### AIM OF THE TASK
Output the data in full and exactly as presented.

### SUPPLIED MATERIAL
☆ ☆ ☆

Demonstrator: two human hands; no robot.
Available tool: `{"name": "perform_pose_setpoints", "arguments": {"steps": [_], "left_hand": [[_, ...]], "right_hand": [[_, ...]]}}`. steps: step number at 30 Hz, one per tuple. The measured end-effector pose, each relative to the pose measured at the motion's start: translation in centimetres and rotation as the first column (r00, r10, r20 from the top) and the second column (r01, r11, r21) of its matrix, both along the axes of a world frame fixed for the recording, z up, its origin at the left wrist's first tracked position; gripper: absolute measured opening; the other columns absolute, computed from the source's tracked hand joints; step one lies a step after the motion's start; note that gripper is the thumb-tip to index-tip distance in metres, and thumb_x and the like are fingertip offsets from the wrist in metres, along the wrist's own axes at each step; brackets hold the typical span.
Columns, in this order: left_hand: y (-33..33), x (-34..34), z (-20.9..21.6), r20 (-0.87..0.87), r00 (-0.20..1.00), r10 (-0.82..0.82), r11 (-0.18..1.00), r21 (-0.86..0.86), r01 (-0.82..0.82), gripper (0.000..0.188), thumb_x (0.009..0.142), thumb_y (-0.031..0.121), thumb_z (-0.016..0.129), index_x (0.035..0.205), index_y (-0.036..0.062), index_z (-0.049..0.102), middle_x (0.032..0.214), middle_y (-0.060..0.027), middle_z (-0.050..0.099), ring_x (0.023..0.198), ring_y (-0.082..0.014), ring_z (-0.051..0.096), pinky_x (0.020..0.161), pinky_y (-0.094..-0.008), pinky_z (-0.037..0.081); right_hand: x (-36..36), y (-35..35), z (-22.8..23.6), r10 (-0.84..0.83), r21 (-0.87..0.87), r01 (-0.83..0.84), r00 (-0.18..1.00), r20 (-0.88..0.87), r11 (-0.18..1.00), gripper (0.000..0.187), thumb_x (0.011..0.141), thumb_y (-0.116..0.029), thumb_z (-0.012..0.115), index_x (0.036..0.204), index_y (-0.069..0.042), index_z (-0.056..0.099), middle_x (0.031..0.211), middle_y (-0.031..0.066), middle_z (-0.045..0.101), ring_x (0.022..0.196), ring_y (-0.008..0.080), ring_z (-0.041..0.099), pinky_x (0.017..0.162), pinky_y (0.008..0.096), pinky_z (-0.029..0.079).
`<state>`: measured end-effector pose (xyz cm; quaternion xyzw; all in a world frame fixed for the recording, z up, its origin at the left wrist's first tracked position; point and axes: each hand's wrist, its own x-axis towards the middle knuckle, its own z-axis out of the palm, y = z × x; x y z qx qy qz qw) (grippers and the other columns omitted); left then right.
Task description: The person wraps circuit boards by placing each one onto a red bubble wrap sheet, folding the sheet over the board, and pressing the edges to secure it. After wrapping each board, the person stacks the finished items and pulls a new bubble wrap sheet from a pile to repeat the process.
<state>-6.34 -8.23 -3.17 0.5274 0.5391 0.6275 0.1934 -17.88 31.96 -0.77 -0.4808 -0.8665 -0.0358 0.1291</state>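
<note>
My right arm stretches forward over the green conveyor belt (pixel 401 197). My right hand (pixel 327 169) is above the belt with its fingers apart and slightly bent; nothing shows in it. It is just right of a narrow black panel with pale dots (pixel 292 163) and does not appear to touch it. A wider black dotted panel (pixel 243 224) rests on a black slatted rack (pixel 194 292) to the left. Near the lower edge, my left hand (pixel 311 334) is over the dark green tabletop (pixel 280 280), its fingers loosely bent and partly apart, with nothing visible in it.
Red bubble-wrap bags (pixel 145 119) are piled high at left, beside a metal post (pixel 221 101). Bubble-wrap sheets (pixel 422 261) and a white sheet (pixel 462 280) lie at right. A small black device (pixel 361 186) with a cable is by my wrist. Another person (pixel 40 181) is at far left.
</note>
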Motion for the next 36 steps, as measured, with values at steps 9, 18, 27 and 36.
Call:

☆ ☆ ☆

### REPLY
Demonstrator: two human hands; no robot.
Available tool: `{"name": "perform_pose_setpoints", "arguments": {"steps": [_], "left_hand": [[_, ...]], "right_hand": [[_, ...]]}}`. steps: step number at 30 Hz, one per tuple. The measured end-effector pose, each relative to the pose measured at the motion's start: translation in centimetres and rotation as the first column (r00, r10, r20 from the top) and the second column (r01, r11, r21) of its matrix, both along the axes of a world frame fixed for the recording, z up, its origin at the left wrist's first tracked position; gripper: absolute measured opening; the other columns absolute, computed from the source's tracked hand joints; step one lies a step after the motion's start; note that gripper is the thumb-tip to index-tip distance in metres, and thumb_x and the like are fingertip offsets from the wrist in metres, along the wrist's own axes at each step; brackets hold the typical span.
Columns, in this order: left_hand: y (-33..33), x (-34..34), z (-20.9..21.6), r20 (-0.87..0.87), r00 (-0.20..1.00), r10 (-0.82..0.82), r11 (-0.18..1.00), r21 (-0.86..0.86), r01 (-0.82..0.82), gripper (0.000..0.188), thumb_x (0.009..0.142), thumb_y (-0.031..0.121), thumb_z (-0.016..0.129), index_x (0.035..0.205), index_y (-0.036..0.062), index_z (-0.049..0.102), middle_x (0.032..0.214), middle_y (-0.060..0.027), middle_z (-0.050..0.099), ring_x (0.023..0.198), ring_y (-0.082..0.014), ring_z (-0.051..0.096), pinky_x (0.020..0.161), pinky_y (-0.094..-0.008), pinky_z (-0.037..0.081); right_hand: x (-36..36), y (-35..35), z (-22.8..23.6), r10 (-0.84..0.83), r21 (-0.87..0.87), r01 (-0.83..0.84), r00 (-0.18..1.00), r20 (-0.88..0.87), r11 (-0.18..1.00), gripper (0.000..0.187), thumb_x (0.011..0.141), thumb_y (-0.116..0.029), thumb_z (-0.012..0.115), index_x (0.036..0.204), index_y (-0.069..0.042), index_z (-0.056..0.099), middle_x (0.031..0.211), middle_y (-0.031..0.066), middle_z (-0.045..0.101), ring_x (0.022..0.196), ring_y (-0.008..0.080), ring_z (-0.041..0.099), pinky_x (0.017..0.162), pinky_y (0.008..0.096), pinky_z (-0.029..0.079).
`<state>`: measured end-effector pose (xyz cm; quaternion xyzw; all in a world frame fixed for the recording, z up, its origin at the left wrist's first tracked position; point and axes: each hand's wrist, its own x-axis towards the middle knuckle, its own z-axis out of the palm, y = z × x; x y z qx qy qz qw) (grippers and the other columns omitted); left then right.
Task description: The person wraps circuit boards by placing each one onto a red bubble wrap sheet, folding the sheet over the board, and pressing the edges to secure it. After wrapping each board, the person stacks the finished items and pulls a new bubble wrap sheet from a pile to repeat the process.
<state>-6.34 -8.23 -3.17 0.5274 0.5391 0.6275 0.1934 -17.88 31.96 -0.77 -0.4808 -0.8665 -0.0358 0.1291</state>
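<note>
My right arm stretches forward over the green conveyor belt (pixel 401 197). My right hand (pixel 327 169) is above the belt with its fingers apart and slightly bent; nothing shows in it. It is just right of a narrow black panel with pale dots (pixel 292 163) and does not appear to touch it. A wider black dotted panel (pixel 243 224) rests on a black slatted rack (pixel 194 292) to the left. Near the lower edge, my left hand (pixel 311 334) is over the dark green tabletop (pixel 280 280), its fingers loosely bent and partly apart, with nothing visible in it.
Red bubble-wrap bags (pixel 145 119) are piled high at left, beside a metal post (pixel 221 101). Bubble-wrap sheets (pixel 422 261) and a white sheet (pixel 462 280) lie at right. A small black device (pixel 361 186) with a cable is by my wrist. Another person (pixel 40 181) is at far left.
</note>
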Motion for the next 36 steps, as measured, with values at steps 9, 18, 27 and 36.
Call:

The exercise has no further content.